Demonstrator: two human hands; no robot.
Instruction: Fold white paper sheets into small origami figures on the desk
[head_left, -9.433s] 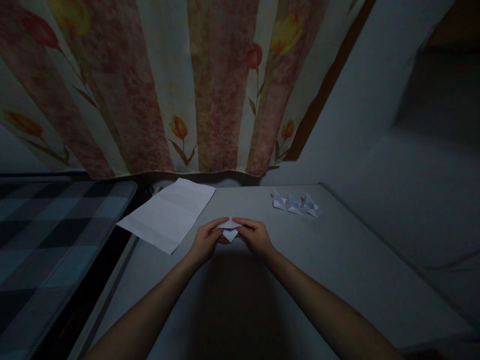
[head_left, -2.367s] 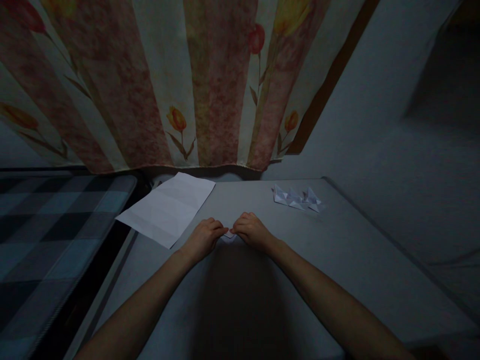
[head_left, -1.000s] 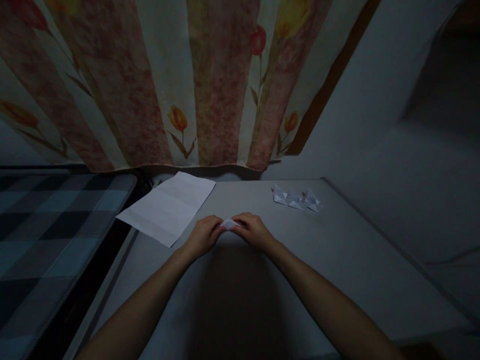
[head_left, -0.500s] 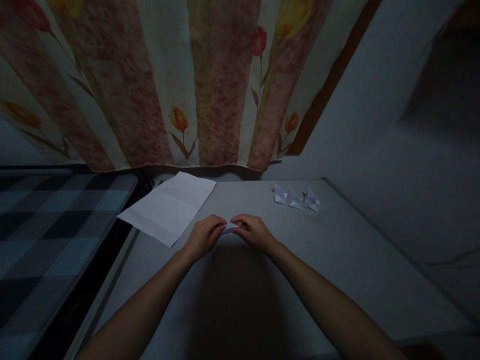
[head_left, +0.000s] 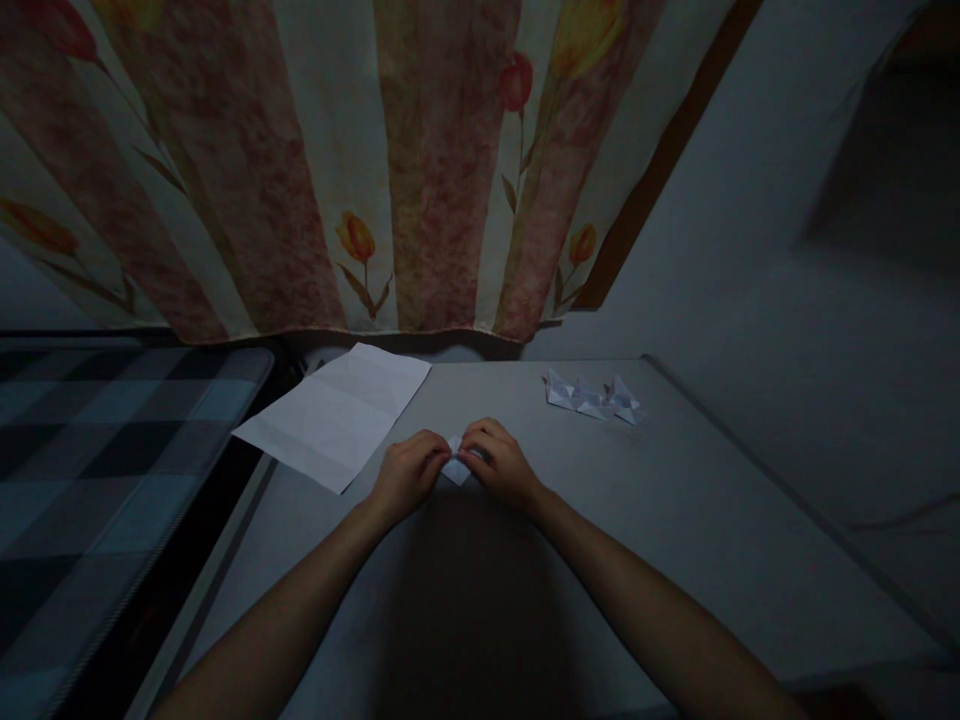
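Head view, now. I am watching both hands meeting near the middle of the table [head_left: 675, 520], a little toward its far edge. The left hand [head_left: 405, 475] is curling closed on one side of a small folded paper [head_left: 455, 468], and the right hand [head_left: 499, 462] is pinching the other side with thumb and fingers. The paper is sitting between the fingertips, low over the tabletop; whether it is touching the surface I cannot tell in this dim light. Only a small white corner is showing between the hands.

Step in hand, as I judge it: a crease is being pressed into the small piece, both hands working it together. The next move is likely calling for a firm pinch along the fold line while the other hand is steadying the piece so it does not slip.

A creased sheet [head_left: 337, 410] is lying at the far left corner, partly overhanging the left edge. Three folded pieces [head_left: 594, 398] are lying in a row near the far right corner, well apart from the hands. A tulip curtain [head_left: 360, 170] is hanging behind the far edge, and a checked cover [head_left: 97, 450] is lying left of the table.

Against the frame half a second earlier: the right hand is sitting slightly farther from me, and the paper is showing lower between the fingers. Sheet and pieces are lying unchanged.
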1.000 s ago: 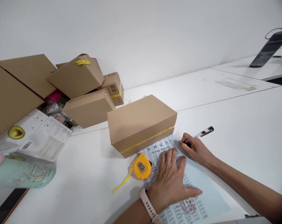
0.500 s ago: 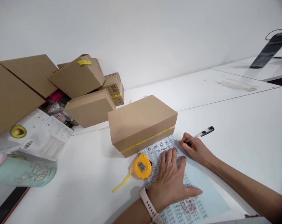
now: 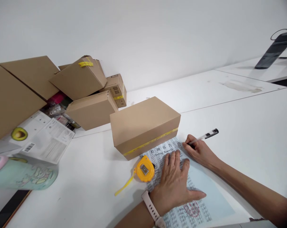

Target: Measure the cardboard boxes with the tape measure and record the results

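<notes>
My left hand (image 3: 173, 183) lies flat on a light blue printed sheet (image 3: 212, 196), fingers spread, covering part of its text. The heading on the sheet reads "Testing Report", and a red stamp shows near the thumb. Between the fingers of my right hand (image 3: 200, 152) is a pen (image 3: 206, 136) with a clear barrel and black cap end; its tip is hidden by the fingers at the sheet's upper right edge. A yellow tape measure (image 3: 145, 169) sits left of my left hand, partly on the sheet. A closed cardboard box (image 3: 145, 122) stands against the sheet's top edge.
Several cardboard boxes (image 3: 79, 77) are piled at the back left. Nearer are a white carton (image 3: 46, 133) with an avocado picture and a mint green bottle (image 3: 36, 174). A dark bottle (image 3: 273, 50) stands far right on the white table (image 3: 252, 126).
</notes>
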Motion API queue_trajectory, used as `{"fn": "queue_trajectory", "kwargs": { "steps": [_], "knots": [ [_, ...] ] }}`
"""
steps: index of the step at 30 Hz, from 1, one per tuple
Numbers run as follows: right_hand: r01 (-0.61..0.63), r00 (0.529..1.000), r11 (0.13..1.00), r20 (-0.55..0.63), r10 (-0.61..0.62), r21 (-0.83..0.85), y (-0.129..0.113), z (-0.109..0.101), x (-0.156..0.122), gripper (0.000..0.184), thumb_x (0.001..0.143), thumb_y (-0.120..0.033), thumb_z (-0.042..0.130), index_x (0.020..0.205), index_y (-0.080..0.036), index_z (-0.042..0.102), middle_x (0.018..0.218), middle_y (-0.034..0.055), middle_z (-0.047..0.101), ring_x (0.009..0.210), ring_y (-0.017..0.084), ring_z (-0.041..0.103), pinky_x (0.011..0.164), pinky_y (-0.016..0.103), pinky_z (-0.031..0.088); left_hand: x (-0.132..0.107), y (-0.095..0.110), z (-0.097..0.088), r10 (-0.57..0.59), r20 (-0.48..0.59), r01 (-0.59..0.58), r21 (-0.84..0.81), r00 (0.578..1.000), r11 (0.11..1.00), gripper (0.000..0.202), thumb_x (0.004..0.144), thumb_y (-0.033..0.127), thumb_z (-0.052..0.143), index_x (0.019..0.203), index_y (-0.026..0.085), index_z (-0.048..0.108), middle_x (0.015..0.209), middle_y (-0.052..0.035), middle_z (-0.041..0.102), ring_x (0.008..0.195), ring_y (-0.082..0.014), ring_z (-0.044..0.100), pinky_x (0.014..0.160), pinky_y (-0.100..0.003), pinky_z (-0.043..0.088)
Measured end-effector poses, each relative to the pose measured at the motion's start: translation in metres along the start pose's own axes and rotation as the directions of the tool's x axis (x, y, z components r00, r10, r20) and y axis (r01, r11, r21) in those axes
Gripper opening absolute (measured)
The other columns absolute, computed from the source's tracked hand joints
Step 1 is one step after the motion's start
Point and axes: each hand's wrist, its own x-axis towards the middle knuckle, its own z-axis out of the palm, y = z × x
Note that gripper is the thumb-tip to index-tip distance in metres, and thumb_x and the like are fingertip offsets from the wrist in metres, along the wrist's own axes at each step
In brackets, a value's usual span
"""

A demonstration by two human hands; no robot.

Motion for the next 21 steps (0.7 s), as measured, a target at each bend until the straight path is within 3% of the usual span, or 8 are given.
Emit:
{"fn": "queue_trajectory", "kwargs": {
  "steps": [21],
  "knots": [
    [-0.021, 0.999, 1.0, -0.025, 0.022, 0.01, -0.0057, -0.0027, -0.0021, 0.023, 0.087, -0.039, 0.052, 0.072, -0.024, 0.043, 0.053, -0.0078, 0.033, 0.049, 0.011, 0.029, 0.047, 0.026, 0.027, -0.0008, 0.0004, -0.0014, -0.01, 0.018, 0.011, -0.006, 1.0, 1.0, 0.098, 0.08, 0.075, 0.056, 0.15, 0.011, 0.031, 0.162, -0.0256, 0.011, 0.151, -0.0388, 0.004, 0.121, -0.059, 0.012]
  ]
}}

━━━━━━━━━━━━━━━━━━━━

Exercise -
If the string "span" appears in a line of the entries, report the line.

Reply -
In brackets, a value's usual span
Motion for the next 21 steps (0.7 s), as measured, a target at each bend until the straight path is within 3% of the usual span, or 8 are given.

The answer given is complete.